Reputation: 3621
I am trying to submit a script to slurm that runs m4 on an input file. m4 is installed on our cluster, and if I run the script by itself, everything works as expected. But when I submit a run to slurm via a slurm script, I get an error.
Here is the script I would like to run (named m4it.sh).
[Note that I'm printing PATH and SHELL in an attempt to debug.]
#!/usr/bin/env bash
echo "Beginning m4it.sh"
echo "PATH=$PATH"
echo "SHELL=$SHELL"
echo
m4 file.m4 > fileout.txt
and here is my slurm script:
#!/usr/bin/env bash
#
#SBATCH --job-name=m4it
### Account name (req'd)
#SBATCH --account=MyAccount
### Redirect .o and .e files to the logs dir
#SBATCH -o m4it.out
#SBATCH -e m4it.err
#
#SBATCH --ntasks=1
#SBATCH --time=00:01:00
#SBATCH --mem-per-cpu=125
echo "PATH=$PATH"
echo "SHELL=$SHELL"
echo
echo "running m4it.sh"
echo
./m4it.sh
which submits successfully to slurm via
sbatch m4it.slurm
When it executes, I get the following error in my m4it.err logfile:
./m4it.sh: line 8: m4: command not found
The PATH and the SHELL variables (printed to m4it.out by the m4it.slurm and by the m4it.sh scripts) are identical. The PATH contains my PATH when I login, and SHELL is /bin/bash, as expected.
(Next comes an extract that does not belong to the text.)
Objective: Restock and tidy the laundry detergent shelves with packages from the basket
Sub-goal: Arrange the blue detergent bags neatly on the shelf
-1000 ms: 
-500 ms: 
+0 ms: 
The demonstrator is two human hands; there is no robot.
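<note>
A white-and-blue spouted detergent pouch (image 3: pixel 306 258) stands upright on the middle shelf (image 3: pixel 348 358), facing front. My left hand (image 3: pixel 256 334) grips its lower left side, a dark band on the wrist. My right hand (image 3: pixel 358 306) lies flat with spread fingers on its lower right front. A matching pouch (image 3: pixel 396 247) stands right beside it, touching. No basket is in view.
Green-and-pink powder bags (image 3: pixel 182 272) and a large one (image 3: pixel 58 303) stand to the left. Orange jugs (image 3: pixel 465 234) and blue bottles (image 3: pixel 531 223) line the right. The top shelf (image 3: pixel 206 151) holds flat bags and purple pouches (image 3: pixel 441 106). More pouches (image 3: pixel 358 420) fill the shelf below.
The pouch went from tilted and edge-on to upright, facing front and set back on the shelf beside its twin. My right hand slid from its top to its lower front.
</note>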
Even if I include a symlink to the m4 executable from a directory in my PATH, I still get this error. Also, it is not just m4 that is the problem. The script will report the command "apropos" as an unknown command, even though it runs fine on the command line. The script can "cd" and "ls" just fine though.
I've checked read/write/execute permissions.
ls -ld / /usr /usr/bin /usr/bin/m4
yields the following:
dr-xr-xr-x. 30 root root 4096 Apr 8 11:11 /
drwxr-xr-x. 14 root root 4096 Feb 17 20:24 /usr
dr-xr-xr-x. 2 root root 36864 Apr 29 11:14 /usr/bin
-rwxr-xr-x 1 root root 212440 Jun 3 2010 /usr/bin/m4
It seems that the node the m4it.sh script executes on is different from the front node and that somehow information (environment variables or paths) are not coming across. I have also tried to export all my settings with the argument --export=ALL as follows:
sbatch m4it.slurm --export=ALL
but this didn't work either (same result). Can anyone help here?
Upvotes: 3
Views: 23543
Reputation: 3621
I was able to log in to the compute node in an interactive session. Indeed that node's /usr/bin is significantly different than the front node's, and m4 is not installed.
This also explains why the symlink from a directory in my PATH no longer worked. It was pointing to /usr/bin/m4, but as soon as the job was executed on that compute node, /usr/bin/m4 no longer existed, and thus the symlink was invalid.
If I want to use m4, the solution is to either ask the admins to install m4 on the compute nodes or, alternatively, copy a local version of the executable to somewhere in my home directory that exists in my PATH variable.
Upvotes: 3